ZOOS AND THE ENERGY CRISIS
Born Free’s Captivity Research Officer, Chris Lewis, reports on the potential impact of rising energy bills on UK zoos.
Over the last two weeks, reports have begun to emerge about the potential impact of rising energy bills on UK zoos. Like all businesses, zoos do not benefit from an energy price cap, but unlike other businesses which may be considering adjusting their heating, lighting etc. this is largely not possible for zoos. Many of the species they keep depend on specific environmental conditions which use large amounts of energy to control. As a result, a familiar spectre begins to loom.
The threat that animals may need to be euthanised.
The threat that “vital” conservation work will need to be stopped.
Speculative threats have already begun to trickle through. Edinburgh Zoo’s chief executive has warned that with their monthly energy bills set to quadruple, their conservation and community pledges will need to be scaled back. The owner of Sealife Adventure in Essex has stated if the attraction closed to save money over winter that all animals would “have to be euthanised or we find [them] other homes.” Their annual energy costs have tripled.

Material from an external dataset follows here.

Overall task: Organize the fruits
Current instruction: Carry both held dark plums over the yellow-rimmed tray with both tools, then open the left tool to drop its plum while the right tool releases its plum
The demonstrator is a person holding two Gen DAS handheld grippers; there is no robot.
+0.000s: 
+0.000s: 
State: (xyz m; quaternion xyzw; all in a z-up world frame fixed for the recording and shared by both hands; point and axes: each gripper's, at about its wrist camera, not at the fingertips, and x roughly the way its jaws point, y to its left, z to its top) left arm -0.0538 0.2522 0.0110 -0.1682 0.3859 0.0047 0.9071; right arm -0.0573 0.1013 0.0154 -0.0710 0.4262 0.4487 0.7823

But wait, are you feeling a sense of déjà vu? Have we not heard this before?
You would be right. These kinds of stories originally emerged during the Covid-19 lockdowns. In January 2021, Edinburgh Zoo’s chief executive made a similar statement about stopping conservation projects. Several zoos threatened the possibility of euthanising animals, and many set up donation campaigns to help keep their animals fed and watered through the pandemic. One zoo which described itself as a “Conservation Powerhouse” in one breath claimed in the next that they were “fighting for our (sic) future”. As of April 2021, the fundraising efforts of Bristol, Chester, Edinburgh, Marwell, Paignton, Twycross and London zoos had raised in excess of £4.8 million, while smaller zoos also received thousands via their own appeals. The government’s Zoo Animals Fund was inaccessible and fundamentally flawed. It remains to be seen if these or similar fundraising campaigns by zoos reappear as we approach winter.
There is no denying the energy crisis will result in serious financial challenges for zoos, as did the situation caused by Covid-19, and it is vital that financial support is made available to secure the welfare of zoo animals in dire need. That is not to say failing zoos should be propped up, but rather to ensure animals are cared for and their welfare prioritised in the event of closure. However, it is completely disgraceful and immoral of zoos to threaten the possibility of euthanising animals on a whim in order to obtain additional donations from members of the public, many of whom are also struggling financially.
The financial fragility of zoos is once again being brought to the fore and there is a distinct possibility that some smaller zoos will be forced to close. Born Free’s report Financing Conservation or Funding Captivity in 2021 highlighted that even the largest charitable zoos in the UK had an average of 2.7 months of financial reserves pre-pandemic to cover temporary closure. The pandemic further highlighted how financially ill-prepared some zoos were for the potentially significant and negative impact of prolonged enforced closure. Measures within the proposed revised Standards of Modern Zoo Practice for Great Britain will require zoos to have access to a minimum of 6 months financial reserves. For many zoos, 6 months is still an unrealistic timeframe to ensure animals in the collection are humanely and responsibly rehomed following closure.
Born Free has written to Defra to reiterate its call for the creation of a Zoo Insurance Bond. As stated in our “Financing Conservation or Funding Captivity” report, “A Zoo Insurance Bond, similar to ATOL protection established by the travel sector, should be designed to ensure the care of animals for up to three years after a zoo is forced to close… A Zoo Insurance Bond would also obviate the need for headline-grabbing statements that animals may be euthanised if a zoo closes.”
Few of us expected the headline-grabbing statements to re-emerge so soon. The establishment of a Zoo Insurance Bond, designed to safeguard the welfare of animals held by zoos that are closing (whether as a result of financial issues or the withdrawal of their operating licence) should be a high priority not only for legislators but also the zoo industry.
The pandemic was a wakeup call all too quickly forgotten. This time the issue must not be ignored.